The sprawling rice fields and terraces are a symbol of abundant water, and a scene appreciated by Teshima Art Museum visitors. Moreover, those who work in the rice fields are proud to be surrounded by such natural beauty and of seeing the Seto Inland Sea glitter in the wind as they take a break from their work.
The Island of Rock
Teshima has long been known as “The Island of Rock” due to the tuff rock that can be collected called “Teshima Stone”. While “Teshima Stone” is soft and easy to process, its properties are fire resistant and therefore were often used for lanterns and home kilns. With its utilitarian properties, the “Teshima Stone” was also used in the lanterns of the Katsura Imperial Villa.
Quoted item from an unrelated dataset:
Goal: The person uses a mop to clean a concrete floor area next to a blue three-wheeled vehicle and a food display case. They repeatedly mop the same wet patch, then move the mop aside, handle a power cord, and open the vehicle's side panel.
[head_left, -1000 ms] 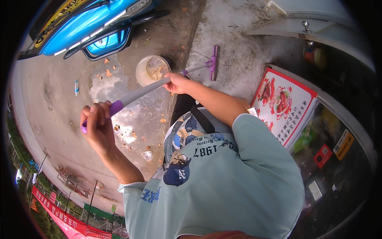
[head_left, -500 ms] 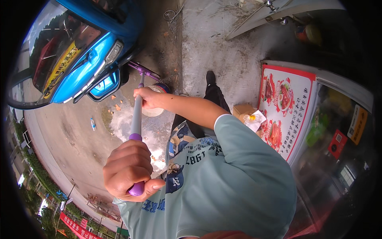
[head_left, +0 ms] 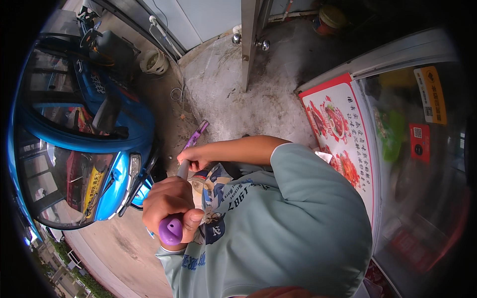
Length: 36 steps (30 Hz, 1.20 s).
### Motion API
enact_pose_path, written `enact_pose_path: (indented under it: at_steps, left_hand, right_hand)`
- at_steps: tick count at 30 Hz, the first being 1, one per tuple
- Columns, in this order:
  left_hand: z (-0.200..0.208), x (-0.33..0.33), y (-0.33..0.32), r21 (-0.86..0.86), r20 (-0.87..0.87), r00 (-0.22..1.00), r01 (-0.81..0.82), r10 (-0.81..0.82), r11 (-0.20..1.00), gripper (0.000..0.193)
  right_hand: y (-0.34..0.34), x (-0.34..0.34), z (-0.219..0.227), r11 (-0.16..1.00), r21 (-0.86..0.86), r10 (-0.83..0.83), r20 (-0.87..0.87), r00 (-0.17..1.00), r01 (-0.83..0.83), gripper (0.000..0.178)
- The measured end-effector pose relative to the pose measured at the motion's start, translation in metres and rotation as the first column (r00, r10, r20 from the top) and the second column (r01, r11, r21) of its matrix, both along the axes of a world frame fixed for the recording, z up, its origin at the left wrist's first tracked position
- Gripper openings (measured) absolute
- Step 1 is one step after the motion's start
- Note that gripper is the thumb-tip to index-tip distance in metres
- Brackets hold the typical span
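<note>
Both hands hold a mop with a grey pole (head_left: 184,169) and a purple grip (head_left: 171,231). My left hand (head_left: 169,202) is closed round the purple top end. Lower on the pole, my right hand (head_left: 195,157) is wrapped round it with the arm stretched across my body. Beyond that hand, the narrow purple mop head (head_left: 197,134) is low over the concrete, at the edge of the paler floor; whether it touches cannot be made out. A bucket (head_left: 198,186) shows partly beside my hands, mostly hidden by them and my shirt.
A blue vehicle with a windscreen (head_left: 74,174) stands close on the left. Ahead are a pale bucket (head_left: 154,62), a loose hose (head_left: 180,82) and a door edge (head_left: 248,54) with round knobs. On the right stands a glass-topped counter with a red-bordered food sign (head_left: 338,134).
My view has turned to the right and forward, bringing the door and pale bucket into sight. The mop head has moved from near the vehicle to the paler floor's edge. Both hands keep hold.
</note>
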<state>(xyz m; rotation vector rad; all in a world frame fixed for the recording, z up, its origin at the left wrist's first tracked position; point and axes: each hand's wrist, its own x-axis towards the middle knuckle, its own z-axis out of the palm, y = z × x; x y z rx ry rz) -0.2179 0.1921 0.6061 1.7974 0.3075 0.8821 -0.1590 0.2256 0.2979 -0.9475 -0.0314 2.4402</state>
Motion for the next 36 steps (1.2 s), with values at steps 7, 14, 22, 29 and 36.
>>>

Unfortunately as the mining industry declined this stone is no longer currently resourced, stones are a very important part of the culture of Teshima.
The Island of Milk, The Island of Welfare
As dairy became an abundant resource the island became known as “The Island of Milk”, as well as “The Island of Welfare” as a welfare facilities were created shortly after the war.
Illegal Dumping of Industrial Waste
Beginning in the 1970s, Illegal Dumping of Industrial Waste became the largest nationwide industrial waste problem, however efforts are continuously being made to process illegal waste and renewing the environment.
The first words out of the mouth of anyone visiting Teshima are “A beautiful island.” Of course it is special to the residents as well, who boast of it as a “beautiful place”. The scenery of the south side of the island is exceptional. From the wide orange and olive fields that seem to draw near to the roads, to the path that faces and opens out towards the sea, beyond the Seto Inland Sea to Gokenzan and even Yashima, all of it can be taken in in one unbroken view.
Rice Field Produce
Thanks to the gentle climate of the Seto Inland Sea, rice and a variety of vegetables and fruits are cultivated in the terrace fields in Karato. These crops are used by local restaurants in the island.
One of the olive plantations in the southern part of Teshima counts about 10,000 trees. Olive is the prefectural tree of Kagawa, and a treasured resource for the islanders. The olives are pressed right away to produce oil or used to produce processed goods. Freshly pickled olives are a delicacy produced only at harvest time.
Lemon cultivation is popular in Teshima, and a lot of juicy lemons are harvested from winter to spring. The lemons are shipped out from Teshima or processed into various products. The sight of beautiful plump lemons during harvest season is a source of joy on the island.
There are five strawberry farmers on the island. ‘Nyoho’ strawberries with a subtle balance of sweetness and sourness are cultivated in greenhouses. Harvest time is from December to May. Some of the farmers also run a strawberry-themed cafe. Did you know that strawberries taste best when eaten from the side of the hull?
Various citrus fruits such as mandarins and sweet springs are harvested in Teshima besides lemons. The harvest season is winter, but you can enjoy the nice scent of blooming mandarin orchards in early summer. Frozen mandarins are also a delicious treat during hot summer months.
Nori cultivated off the coast of Teshima is harvested and processed on the island. Rafts used for the cultivation of seaweed float on the sea from autumn, and you can see them from the rice terraces in Karato. The first pluck of the season is delicious and seems to melt when put in the mouth.
There are two noodle factories on this island, keeping the ancient hand-stretching production method. The sun and dry winter air make beautiful white somen. The edges of noodles (fushi) produced during the manufacturing process are also a popular delicacy.